Task details:
All of the data must be returned word for word.

Given data:
= = =

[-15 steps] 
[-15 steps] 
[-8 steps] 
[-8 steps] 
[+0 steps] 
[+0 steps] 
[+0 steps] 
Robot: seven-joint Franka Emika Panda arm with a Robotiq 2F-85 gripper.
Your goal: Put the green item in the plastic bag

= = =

Worked solution:
[-15 steps] 
[-15 steps] 
[-8 steps] 
[-8 steps] 
[+0 steps] 
[+0 steps] 
[+0 steps] 
Robot: seven-joint Franka Emika Panda arm with a Robotiq 2F-85 gripper.
Your goal: Put the green item in the plastic bag

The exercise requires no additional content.